# TASK TO CARRY OUT
Work through the entries that follow and state how many lines contain the word "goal". Only the number is wanted.

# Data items

══════════════════════════════

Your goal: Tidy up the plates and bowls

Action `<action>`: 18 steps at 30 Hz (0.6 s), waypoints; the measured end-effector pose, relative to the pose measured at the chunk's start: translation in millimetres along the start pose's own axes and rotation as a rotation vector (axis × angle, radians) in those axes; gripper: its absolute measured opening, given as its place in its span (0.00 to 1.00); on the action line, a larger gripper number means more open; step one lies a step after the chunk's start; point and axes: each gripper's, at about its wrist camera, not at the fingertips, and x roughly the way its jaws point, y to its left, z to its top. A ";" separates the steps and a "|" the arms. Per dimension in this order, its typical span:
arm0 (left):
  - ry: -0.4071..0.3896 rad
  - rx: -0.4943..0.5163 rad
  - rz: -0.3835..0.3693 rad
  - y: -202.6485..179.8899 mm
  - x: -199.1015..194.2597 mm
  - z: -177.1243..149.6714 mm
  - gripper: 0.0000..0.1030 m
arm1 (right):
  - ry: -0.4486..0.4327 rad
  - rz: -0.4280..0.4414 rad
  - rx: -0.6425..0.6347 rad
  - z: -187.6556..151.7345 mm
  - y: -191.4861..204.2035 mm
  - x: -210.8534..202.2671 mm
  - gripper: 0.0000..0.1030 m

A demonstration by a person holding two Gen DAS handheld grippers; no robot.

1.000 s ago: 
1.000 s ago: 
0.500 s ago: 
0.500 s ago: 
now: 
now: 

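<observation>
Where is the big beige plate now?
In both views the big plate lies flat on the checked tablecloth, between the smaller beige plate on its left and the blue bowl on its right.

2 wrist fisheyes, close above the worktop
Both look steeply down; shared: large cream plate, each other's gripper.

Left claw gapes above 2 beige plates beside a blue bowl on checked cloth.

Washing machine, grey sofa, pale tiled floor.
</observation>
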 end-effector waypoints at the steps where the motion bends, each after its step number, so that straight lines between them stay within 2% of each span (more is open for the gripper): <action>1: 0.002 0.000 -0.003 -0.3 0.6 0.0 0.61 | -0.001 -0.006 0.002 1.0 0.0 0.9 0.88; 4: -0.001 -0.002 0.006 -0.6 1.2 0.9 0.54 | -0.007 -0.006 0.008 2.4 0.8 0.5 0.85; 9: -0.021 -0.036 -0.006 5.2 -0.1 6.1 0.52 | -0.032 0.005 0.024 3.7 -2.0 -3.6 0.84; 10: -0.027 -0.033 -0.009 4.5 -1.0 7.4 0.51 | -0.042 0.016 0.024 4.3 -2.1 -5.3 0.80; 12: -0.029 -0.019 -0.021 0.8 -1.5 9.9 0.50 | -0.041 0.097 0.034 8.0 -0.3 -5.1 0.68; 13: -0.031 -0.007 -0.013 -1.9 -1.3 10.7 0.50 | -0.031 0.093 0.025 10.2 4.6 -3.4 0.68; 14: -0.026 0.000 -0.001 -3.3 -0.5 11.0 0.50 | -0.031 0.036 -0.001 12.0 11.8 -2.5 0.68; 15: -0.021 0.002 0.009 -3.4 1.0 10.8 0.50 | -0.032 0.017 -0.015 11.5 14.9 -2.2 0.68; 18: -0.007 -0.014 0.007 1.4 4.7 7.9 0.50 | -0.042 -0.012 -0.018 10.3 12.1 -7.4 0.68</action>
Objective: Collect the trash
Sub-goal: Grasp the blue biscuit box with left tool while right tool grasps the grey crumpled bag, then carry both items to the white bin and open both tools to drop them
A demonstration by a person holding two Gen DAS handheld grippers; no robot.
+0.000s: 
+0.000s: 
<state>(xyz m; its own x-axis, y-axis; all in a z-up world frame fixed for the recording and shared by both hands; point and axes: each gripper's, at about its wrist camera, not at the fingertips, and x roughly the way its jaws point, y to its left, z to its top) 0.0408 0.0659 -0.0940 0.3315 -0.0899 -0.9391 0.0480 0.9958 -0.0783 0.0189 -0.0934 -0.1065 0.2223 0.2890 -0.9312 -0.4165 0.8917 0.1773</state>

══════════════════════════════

# SOLUTION TO THE PROBLEM
2